- **TASK STATEMENT**:
The answer consists solely of the listing's lines from the first through the line containing "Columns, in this", each reproduced exactly.

»»

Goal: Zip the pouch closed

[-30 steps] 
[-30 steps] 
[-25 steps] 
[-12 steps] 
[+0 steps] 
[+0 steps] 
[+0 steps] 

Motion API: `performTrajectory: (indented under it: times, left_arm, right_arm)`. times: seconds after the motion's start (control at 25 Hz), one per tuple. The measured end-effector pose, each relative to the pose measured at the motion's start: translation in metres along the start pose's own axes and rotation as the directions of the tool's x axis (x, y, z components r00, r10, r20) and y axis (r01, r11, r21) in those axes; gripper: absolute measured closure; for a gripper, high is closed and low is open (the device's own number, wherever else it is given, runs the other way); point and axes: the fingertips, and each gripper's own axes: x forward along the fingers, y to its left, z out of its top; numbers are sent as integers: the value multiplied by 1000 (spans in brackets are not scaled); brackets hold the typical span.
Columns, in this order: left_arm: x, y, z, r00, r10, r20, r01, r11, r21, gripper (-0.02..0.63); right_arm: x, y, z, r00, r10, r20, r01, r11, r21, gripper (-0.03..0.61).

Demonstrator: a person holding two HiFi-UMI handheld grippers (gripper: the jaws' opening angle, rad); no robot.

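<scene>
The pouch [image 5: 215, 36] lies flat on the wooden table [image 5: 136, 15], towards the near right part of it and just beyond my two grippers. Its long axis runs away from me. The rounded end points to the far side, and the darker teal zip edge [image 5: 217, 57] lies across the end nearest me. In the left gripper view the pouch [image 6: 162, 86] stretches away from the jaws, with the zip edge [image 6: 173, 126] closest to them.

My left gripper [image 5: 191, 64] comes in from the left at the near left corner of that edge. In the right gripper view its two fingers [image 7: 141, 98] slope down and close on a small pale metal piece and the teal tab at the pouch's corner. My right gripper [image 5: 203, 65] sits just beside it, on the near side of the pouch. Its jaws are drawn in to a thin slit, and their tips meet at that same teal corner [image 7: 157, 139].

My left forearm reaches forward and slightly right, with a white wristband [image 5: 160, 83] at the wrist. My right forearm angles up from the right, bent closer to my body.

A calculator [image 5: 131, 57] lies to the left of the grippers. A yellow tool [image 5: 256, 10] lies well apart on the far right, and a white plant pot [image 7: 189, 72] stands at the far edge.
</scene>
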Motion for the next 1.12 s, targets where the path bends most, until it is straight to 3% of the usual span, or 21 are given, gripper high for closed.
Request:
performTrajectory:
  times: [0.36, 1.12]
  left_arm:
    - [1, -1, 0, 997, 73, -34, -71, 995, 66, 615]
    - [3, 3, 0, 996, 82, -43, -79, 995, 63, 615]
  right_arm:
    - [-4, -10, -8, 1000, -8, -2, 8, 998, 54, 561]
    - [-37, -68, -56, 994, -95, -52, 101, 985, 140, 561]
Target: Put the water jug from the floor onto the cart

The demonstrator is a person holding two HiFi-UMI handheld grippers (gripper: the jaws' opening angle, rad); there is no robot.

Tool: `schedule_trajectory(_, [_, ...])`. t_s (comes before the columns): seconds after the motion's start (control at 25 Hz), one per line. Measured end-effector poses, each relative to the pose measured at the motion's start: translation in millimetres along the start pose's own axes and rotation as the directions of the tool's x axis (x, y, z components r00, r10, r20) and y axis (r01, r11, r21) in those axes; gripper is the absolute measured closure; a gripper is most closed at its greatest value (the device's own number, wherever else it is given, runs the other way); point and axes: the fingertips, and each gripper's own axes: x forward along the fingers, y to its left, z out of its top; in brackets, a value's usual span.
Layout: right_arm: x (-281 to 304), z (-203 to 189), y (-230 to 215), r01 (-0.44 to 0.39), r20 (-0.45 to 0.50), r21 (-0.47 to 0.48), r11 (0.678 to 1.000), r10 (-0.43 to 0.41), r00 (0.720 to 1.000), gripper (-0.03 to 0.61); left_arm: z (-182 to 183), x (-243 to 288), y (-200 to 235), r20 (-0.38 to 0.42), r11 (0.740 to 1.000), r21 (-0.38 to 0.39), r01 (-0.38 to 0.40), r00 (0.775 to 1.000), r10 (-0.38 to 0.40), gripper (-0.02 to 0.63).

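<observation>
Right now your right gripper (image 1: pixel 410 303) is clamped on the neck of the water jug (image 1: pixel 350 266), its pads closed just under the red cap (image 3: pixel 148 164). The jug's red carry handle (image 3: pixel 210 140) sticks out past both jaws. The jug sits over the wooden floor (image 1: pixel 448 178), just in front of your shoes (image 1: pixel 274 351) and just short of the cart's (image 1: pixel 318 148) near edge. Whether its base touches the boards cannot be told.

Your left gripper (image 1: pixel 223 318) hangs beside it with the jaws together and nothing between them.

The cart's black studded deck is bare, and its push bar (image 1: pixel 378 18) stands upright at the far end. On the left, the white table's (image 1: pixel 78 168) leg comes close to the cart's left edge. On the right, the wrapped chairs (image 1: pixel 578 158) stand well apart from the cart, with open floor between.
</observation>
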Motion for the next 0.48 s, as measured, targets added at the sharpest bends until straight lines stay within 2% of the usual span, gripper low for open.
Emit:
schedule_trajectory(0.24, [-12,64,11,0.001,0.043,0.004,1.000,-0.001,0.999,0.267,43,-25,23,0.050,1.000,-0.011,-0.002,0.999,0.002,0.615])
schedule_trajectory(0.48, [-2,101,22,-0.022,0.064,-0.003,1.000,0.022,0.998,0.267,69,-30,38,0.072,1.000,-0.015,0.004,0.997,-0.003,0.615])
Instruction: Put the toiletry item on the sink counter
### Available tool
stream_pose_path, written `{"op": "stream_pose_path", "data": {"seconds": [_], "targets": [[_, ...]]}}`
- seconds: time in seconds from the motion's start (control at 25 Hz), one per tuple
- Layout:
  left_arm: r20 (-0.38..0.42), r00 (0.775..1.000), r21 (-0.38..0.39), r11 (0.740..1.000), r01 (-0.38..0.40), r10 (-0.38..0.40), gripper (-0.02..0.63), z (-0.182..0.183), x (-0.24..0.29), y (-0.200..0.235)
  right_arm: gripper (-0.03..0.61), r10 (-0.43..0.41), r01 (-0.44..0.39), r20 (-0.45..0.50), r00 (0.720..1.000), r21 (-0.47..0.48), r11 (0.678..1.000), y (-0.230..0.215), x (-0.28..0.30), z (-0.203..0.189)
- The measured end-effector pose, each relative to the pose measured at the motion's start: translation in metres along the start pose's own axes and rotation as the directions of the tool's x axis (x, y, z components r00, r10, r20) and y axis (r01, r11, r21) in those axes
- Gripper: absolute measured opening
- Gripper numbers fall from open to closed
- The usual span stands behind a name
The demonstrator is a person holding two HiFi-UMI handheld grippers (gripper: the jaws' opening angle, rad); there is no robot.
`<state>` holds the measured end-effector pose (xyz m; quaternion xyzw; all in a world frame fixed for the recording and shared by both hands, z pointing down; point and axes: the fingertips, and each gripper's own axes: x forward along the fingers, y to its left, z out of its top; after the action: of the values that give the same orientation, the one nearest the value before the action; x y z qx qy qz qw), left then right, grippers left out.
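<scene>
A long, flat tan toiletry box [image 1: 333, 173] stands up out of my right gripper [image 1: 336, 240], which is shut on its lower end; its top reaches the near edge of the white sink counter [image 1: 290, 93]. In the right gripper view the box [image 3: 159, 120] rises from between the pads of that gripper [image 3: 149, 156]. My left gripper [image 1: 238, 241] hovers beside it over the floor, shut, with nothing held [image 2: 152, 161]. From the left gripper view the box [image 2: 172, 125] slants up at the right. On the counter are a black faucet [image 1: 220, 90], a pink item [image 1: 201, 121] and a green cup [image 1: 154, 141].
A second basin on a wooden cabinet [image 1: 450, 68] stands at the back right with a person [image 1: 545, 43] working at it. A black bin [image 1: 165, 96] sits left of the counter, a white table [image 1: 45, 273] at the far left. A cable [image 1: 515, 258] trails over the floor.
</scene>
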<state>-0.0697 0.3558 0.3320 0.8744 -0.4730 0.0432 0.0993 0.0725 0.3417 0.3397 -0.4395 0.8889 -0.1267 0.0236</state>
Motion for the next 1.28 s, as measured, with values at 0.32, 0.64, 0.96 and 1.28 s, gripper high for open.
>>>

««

- **REPLY TO THE EXERCISE**:
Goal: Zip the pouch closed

[-30 steps] 
[-30 steps] 
[-25 steps] 
[-12 steps] 
[+0 steps] 
[+0 steps] 
[+0 steps] 

Motion API: `performTrajectory: (indented under it: times, left_arm, right_arm)`. times: seconds after the motion's start (control at 25 Hz), one per tuple. The measured end-effector pose, each relative to the pose measured at the motion's start: translation in metres along the start pose's own axes and rotation as the directions of the tool's x axis (x, y, z components r00, r10, r20) and y axis (r01, r11, r21) in those axes; gripper: absolute measured closure; for a gripper, high is closed and low is open (the device's own number, wherever else it is given, runs the other way); point and axes: the fingertips, and each gripper's own axes: x forward along the fingers, y to its left, z out of its top; numbers are sent as integers: the value multiplied by 1000 (spans in brackets are not scaled); brackets hold the typical span.
Columns, in this order: left_arm: x, y, z, r00, r10, r20, r01, r11, r21, gripper (-0.02..0.63); right_arm: x, y, z, r00, r10, r20, r01, r11, r21, gripper (-0.03..0.61).

No further output remains.